Laut Spiegel deutet all das darauf hin, dass sich schon ein Jahr nach der Selbstenttarnung des NSU eine Nachfolgeorganisation zu formieren begann, die den rassistischen Terror des NSU fortsetzen wollte. Einer der Verdächtigen hatte sogar nachweislich Kontakt zu den späteren Mitgliedern des NSU: Sein Name scheint auf einer Telefonliste auf, die schon 1998 in der Bombenwerkstatt des Rechtsterroristen Uwe Mundlos gefunden wurde. „Konkrete Zusammenhänge gebe es allerdings nicht zum NSU, so sagten Quellen, die mit dem Vorgang vertraut sind“, berichtet hingegen die „Welt“ unter Berufung auf Ermittlerkreise. „Auch waren die Vorbereitungen der Gruppe nicht so weit fortgeschritten, als dass die Bundesanwaltschaft Anklage erhoben hätte. (…) Die Bedrohung durch die Gruppe, zu der vor allem ältere rechtsextreme Kader gehören sollen, schien nach Einschätzung der Sicherheitsbehörden nicht akut zu sein.“
Anleihen könnte die Gruppe „Zweiter Frühling“ übrigens nicht allein beim NSU-Terror genommen haben. Schon 2008 und 2009 verübte nämlich eine neonazistische Terrorzelle in Ungarn, die einige Parallelen zum NSU aufweist, eine Mordserie gegen Roma: Sechs Personen wurden ermordet, darunter ein vierjähriges Kind.

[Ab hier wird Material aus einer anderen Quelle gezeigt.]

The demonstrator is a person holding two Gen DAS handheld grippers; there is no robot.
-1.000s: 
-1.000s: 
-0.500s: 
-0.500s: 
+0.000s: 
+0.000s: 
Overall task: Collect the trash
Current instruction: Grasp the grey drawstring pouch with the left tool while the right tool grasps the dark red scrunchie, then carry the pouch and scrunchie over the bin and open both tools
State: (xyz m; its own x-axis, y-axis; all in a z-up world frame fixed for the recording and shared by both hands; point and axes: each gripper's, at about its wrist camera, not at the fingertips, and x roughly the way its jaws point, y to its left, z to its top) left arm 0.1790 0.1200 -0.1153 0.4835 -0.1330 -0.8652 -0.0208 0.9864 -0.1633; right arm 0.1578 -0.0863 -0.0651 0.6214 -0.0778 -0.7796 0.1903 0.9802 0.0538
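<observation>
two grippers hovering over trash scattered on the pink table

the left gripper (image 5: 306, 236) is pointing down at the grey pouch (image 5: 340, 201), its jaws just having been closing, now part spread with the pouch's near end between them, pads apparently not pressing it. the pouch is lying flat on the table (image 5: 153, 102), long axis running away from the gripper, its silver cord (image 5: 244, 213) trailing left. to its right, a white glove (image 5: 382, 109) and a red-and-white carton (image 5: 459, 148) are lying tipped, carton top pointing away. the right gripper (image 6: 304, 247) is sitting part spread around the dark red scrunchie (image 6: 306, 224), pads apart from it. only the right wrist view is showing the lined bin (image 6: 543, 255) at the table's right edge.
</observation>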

Und auch die Täter des NSU hatten bereits Roma und Sinti als mögliche Opfer im Sinn. So tauchte in ihren Listen mit potenziellen Terrorzielen auch der Zentralrat Deutscher Sinti und Roma in Heidelberg und dessen Dokumentationszentrum auf. Umso bizarrer erscheint es, dass die Polizei bei den Ermittlungen zu den Nazi-Morden 2007 fälschlich ausgerechnet Roma bzw. Sinti als Tatverdächtige ins Visier nahm. Wie später bekannt wurde, strotzen die Polizeiakten nur so vor rassistischen Vermerken. Monatelang beschäftigten diese Falschverdächtigungen daraufhin auch die Öffentlichkeit: Unter Hinweis auf Polizeikreise spekulierten die Medien über ein umherziehendes „Phantom“ mit einer „eventuellen Zugehörigkeit zu einem Clan von Sinti und Roma“. Die heißeste Spur führe ins „Zigeunermilieu“, zitierte damals der „Stern“ einen Ermittler (wir berichteten).